─── DATA FOR THE TASK ───
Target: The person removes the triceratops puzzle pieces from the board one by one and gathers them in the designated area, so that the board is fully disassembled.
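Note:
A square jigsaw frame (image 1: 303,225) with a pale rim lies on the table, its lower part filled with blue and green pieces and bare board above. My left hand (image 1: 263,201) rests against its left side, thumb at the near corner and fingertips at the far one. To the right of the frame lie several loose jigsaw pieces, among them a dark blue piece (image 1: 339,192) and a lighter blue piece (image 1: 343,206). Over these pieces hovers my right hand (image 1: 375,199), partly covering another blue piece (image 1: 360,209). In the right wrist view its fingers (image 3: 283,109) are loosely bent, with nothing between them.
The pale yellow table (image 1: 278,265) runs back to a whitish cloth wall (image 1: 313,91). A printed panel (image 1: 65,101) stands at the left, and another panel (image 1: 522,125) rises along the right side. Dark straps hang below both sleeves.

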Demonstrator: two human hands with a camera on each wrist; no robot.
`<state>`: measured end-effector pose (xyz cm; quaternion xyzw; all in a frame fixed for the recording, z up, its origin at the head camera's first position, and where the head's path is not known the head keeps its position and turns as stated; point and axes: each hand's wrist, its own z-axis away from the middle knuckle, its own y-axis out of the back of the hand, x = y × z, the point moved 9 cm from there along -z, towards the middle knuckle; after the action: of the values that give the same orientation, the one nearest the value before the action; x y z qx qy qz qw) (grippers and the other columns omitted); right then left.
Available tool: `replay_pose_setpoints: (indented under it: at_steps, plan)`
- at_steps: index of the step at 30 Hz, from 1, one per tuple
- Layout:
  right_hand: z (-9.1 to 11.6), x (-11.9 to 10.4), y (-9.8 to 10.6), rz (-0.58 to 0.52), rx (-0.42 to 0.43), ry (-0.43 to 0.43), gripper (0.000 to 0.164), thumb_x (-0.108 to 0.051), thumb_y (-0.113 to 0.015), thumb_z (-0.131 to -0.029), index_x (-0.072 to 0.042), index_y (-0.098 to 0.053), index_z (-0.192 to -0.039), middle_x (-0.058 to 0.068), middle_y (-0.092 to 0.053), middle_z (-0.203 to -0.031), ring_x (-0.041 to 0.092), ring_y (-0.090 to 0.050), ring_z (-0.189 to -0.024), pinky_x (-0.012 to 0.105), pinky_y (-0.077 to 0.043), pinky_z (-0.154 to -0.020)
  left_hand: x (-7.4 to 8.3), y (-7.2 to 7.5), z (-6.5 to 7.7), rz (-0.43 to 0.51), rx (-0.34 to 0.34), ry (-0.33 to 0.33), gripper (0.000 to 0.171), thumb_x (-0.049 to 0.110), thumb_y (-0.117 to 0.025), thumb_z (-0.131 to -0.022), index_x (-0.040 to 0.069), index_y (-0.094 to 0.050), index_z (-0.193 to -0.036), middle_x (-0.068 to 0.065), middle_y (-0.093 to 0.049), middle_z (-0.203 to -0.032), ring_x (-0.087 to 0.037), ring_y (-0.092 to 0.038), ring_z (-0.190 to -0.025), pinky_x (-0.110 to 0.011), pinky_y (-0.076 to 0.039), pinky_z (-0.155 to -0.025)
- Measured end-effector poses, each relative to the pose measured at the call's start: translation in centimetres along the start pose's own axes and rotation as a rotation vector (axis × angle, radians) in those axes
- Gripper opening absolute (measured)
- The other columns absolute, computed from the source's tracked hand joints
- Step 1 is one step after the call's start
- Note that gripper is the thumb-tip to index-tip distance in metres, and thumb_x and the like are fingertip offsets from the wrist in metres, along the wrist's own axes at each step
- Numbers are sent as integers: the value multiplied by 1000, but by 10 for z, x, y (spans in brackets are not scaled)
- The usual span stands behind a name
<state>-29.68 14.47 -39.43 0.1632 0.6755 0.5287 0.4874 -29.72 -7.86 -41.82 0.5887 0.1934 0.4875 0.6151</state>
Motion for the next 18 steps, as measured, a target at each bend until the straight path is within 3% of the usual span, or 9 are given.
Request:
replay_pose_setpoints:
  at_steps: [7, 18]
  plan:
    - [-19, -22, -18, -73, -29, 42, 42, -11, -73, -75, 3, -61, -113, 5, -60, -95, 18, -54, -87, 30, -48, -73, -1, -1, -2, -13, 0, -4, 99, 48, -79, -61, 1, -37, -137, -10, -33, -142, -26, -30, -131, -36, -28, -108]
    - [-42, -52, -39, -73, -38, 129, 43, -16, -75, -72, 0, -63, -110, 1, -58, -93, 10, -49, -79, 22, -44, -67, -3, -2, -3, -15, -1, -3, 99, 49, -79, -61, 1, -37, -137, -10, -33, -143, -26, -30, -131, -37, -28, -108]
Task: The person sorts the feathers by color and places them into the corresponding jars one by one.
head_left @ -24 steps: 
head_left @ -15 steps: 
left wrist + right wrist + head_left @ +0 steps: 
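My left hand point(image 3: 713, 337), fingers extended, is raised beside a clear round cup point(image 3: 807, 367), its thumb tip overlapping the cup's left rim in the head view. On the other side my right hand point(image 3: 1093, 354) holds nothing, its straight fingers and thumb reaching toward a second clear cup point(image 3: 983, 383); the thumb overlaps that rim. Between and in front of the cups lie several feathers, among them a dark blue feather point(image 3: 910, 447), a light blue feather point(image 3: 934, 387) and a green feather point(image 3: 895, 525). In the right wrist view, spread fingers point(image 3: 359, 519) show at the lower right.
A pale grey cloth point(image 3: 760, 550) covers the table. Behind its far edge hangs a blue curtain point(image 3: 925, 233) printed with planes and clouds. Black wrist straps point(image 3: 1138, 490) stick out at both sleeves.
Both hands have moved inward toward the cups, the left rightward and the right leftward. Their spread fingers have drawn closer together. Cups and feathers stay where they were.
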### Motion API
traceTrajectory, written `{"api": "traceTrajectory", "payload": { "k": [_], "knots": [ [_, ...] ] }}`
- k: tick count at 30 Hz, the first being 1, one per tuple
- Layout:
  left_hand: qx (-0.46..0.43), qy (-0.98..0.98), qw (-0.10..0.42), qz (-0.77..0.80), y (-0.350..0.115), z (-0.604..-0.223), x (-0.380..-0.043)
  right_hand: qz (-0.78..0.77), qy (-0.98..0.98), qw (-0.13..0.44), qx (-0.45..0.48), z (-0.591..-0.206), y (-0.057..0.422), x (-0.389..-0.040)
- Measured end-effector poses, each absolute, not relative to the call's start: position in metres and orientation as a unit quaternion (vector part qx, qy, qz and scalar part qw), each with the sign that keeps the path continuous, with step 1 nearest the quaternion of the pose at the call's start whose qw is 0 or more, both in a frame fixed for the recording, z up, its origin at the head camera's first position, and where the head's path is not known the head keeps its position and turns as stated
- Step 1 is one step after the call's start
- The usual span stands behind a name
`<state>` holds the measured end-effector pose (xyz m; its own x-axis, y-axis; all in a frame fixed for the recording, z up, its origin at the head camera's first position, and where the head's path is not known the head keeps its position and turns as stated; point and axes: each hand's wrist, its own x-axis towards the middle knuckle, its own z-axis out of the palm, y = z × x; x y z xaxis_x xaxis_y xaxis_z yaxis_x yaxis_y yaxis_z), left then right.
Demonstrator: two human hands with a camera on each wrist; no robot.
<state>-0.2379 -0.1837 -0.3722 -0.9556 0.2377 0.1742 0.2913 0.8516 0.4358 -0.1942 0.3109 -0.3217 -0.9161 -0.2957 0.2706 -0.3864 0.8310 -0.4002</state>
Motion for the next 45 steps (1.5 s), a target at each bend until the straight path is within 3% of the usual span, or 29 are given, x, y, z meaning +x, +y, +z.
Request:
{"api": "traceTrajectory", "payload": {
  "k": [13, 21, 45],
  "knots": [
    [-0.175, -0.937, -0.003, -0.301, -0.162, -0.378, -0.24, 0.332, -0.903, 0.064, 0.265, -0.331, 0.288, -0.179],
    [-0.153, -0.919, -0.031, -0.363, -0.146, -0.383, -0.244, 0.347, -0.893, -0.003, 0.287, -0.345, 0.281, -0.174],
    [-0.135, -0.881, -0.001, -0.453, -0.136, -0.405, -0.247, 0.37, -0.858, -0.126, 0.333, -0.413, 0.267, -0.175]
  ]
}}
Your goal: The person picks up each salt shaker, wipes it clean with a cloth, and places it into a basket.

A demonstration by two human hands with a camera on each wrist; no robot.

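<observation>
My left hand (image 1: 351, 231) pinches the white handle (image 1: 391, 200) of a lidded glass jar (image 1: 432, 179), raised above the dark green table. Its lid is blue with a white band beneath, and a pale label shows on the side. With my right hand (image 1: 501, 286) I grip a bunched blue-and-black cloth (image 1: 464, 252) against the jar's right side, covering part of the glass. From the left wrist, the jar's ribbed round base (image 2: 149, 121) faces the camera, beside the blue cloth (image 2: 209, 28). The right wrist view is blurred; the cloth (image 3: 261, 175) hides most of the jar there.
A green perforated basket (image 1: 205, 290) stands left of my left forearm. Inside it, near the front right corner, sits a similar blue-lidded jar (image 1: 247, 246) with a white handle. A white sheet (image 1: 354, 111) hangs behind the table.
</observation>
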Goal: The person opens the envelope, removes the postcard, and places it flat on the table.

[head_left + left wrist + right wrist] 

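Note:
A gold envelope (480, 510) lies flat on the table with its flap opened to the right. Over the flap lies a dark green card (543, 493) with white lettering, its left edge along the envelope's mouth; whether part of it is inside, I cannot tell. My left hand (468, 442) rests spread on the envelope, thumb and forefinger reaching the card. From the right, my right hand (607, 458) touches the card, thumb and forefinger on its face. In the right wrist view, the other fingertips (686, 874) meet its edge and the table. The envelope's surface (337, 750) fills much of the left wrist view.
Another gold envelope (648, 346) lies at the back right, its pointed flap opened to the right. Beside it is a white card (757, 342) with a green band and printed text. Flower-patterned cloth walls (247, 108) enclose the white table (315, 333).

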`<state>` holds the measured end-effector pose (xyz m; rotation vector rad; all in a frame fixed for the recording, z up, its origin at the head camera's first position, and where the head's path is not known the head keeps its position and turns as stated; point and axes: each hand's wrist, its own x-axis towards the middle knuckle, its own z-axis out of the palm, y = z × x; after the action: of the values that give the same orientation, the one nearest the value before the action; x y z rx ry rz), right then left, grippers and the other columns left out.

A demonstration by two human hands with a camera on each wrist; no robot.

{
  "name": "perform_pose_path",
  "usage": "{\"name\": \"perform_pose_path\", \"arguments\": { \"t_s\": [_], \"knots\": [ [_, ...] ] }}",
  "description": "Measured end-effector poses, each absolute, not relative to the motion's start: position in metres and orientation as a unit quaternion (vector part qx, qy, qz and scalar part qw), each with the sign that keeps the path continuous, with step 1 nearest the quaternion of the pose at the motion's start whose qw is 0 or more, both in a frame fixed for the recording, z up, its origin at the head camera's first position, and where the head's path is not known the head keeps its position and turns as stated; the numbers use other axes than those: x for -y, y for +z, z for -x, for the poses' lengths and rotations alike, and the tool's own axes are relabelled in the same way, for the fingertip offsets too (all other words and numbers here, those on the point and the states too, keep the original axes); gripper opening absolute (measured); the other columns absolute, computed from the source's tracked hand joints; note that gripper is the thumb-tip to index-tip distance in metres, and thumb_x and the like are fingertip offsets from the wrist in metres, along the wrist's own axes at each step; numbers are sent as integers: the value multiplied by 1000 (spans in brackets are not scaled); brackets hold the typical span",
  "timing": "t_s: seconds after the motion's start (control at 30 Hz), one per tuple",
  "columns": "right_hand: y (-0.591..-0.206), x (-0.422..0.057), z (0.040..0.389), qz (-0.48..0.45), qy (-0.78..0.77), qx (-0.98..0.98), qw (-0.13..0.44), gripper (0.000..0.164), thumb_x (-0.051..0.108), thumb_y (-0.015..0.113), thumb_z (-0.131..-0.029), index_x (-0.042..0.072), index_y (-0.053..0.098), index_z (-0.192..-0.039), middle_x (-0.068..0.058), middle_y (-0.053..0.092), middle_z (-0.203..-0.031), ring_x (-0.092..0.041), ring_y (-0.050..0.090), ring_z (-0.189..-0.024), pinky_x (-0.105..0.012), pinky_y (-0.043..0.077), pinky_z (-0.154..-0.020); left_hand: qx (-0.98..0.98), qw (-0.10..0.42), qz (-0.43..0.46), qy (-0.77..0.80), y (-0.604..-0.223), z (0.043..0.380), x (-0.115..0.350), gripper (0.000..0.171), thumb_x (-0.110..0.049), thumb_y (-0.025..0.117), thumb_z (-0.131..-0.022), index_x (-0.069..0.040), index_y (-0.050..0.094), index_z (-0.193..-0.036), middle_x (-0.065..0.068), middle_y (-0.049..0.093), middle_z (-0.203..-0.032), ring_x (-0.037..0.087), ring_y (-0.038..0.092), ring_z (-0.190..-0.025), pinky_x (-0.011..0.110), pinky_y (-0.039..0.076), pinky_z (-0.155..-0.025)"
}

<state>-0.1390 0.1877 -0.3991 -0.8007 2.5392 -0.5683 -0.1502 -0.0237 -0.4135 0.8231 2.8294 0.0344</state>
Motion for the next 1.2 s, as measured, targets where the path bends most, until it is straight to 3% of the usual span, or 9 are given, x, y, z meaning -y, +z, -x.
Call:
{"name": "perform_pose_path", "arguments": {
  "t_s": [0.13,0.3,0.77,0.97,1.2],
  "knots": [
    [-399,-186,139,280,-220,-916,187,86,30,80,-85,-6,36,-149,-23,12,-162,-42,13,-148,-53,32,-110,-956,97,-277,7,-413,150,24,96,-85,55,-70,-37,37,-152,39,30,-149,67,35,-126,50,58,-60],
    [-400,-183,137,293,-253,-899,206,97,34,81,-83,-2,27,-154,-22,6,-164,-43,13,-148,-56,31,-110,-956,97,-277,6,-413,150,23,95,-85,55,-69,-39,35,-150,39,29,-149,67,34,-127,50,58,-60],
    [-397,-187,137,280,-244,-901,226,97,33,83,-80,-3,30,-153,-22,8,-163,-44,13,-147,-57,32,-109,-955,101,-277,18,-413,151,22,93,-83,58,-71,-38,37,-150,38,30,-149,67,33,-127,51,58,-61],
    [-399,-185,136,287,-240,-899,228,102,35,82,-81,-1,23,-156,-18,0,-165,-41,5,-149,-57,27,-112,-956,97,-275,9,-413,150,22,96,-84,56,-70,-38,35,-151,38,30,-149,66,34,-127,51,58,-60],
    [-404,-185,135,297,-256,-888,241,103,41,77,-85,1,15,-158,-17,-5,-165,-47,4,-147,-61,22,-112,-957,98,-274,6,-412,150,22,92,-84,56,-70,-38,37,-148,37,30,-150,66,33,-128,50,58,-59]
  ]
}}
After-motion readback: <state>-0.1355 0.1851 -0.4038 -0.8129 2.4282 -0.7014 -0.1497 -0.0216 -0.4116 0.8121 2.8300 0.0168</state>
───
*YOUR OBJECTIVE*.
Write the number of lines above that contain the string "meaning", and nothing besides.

*ANSWER TO THIS TASK*.
2